Hal lain yang bisa kita tudingkan ke
hidung orang Belanda adalah kenyataan bahwa mereka tidak pernah mengakui
proklamasi kemerdekaan 17 Agustus 1945. Bagi Belanda, Indonesia baru
merdeka pada 27 Desember 1949, ketika Den Haag menyerahkan (bagi kita
mengakui) kedaulatan Republik Indonesia Serikat dalam sebuah upacara di
Istana De Dam, Amsterdam. Beda lima tahun itu adalah upaya gagal mereka
merebut kembali Indonesia yang sudah memproklamasikan kemerdekaannya.
Baru pada 2005, ketika hari ulang tahun proklamasi ke-60, Menteri Luar
Negeri Belanda Bernard Bot hadir pada upacara detik-detik proklamasi.
Sebagai menlu pertama Belanda yang hadir pada upacara itu, dia
menyatakan mengakui secara moral proklamasi kemerdekaan 17 Agustus 1945.
Pernyataan ini tidak tegas dan sangat mengambang.
Apa maksudnya “mengakui secara moral”
itu? Mengapa tidak langsung saja mengakui proklamasi kemerdekaan kita?
Ada yang menafsirkan ucapan semacam ini tidak lebih dari tameng untuk
melindungi negara (tentu saja negara Belanda) dari kemungkinan tuntutan
pengadilan yang diajukan kalangan bekas pegawai negeri Hindia Belanda.
Selama penjajahan Jepang misalnya pemerintah Belanda tidak menggaji
mereka lagi. Padahal mereka belum dipecat sebagai pegawai negeri.

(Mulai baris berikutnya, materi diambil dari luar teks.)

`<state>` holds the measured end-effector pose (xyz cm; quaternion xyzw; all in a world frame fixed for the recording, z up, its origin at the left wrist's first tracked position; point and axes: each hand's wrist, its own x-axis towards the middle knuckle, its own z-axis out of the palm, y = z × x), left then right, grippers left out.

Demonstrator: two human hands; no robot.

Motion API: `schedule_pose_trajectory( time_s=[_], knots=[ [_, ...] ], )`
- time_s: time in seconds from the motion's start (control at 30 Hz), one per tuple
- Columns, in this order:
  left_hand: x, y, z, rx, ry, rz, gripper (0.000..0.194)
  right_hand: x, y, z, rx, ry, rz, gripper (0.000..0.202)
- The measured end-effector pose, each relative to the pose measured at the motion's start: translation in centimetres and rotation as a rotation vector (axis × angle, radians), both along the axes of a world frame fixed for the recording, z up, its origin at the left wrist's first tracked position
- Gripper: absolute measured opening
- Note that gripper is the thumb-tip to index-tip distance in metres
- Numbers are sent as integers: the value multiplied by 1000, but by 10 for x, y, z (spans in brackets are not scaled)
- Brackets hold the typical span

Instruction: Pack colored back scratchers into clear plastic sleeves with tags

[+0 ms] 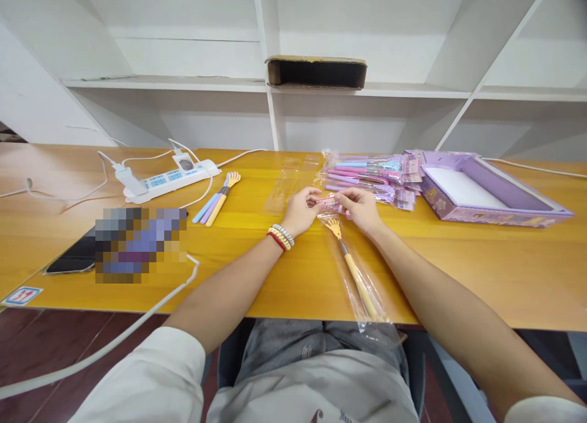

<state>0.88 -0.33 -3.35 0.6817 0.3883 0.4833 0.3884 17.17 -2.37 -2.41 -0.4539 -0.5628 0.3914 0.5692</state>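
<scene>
My left hand (302,210) and my right hand (360,209) pinch the two sides of a small pink printed card (328,204) at the top of a clear plastic bag (342,264). Inside the bag lies a yellow back scratcher (360,285), its claw end towards my hands and its handle pointing at the table's front edge. Several packed scratchers (362,175) in pink, purple and blue are piled just beyond my right hand. Unwrapped scratchers (215,203) in blue, purple and yellow rest to the left.
An open purple box (495,214) stands at the right. Flat clear bags (287,181) lie behind my left hand. A power strip (172,181) with cables, a phone (71,255) and a blurred patch are at the left. White shelves (197,84) hold a cardboard box (316,61).
</scene>
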Motion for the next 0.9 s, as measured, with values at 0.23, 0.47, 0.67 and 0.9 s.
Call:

Dihalangi oleh kemungkinan-kemungkinan semacam ini Belanda pada akhirnya
tidak pernah bisa tegas dan jelas dalam berhubungan dengan Indonesia.
Rasanya seperti maju kena, mundur kena.
Melalui dua contoh di atas –sebenarnya
contoh itu masih banyak– kita diajak untuk melek sejarah supaya paham,
sadar dan bisa menerima bahwa dalam sejarah tidak ada yang statis dan
tidak berubah. Indonesia baru lahir setelah Proklamasi 17 Agustus,
sebelum itu Indonesia adalah Hindia Belanda yang dijajah Belanda. Tetapi
selama penjajahan itu banyak terjadi perubahan dan itu bukan hanya
berlangsung di Hindia Belanda melainkan juga di Belanda.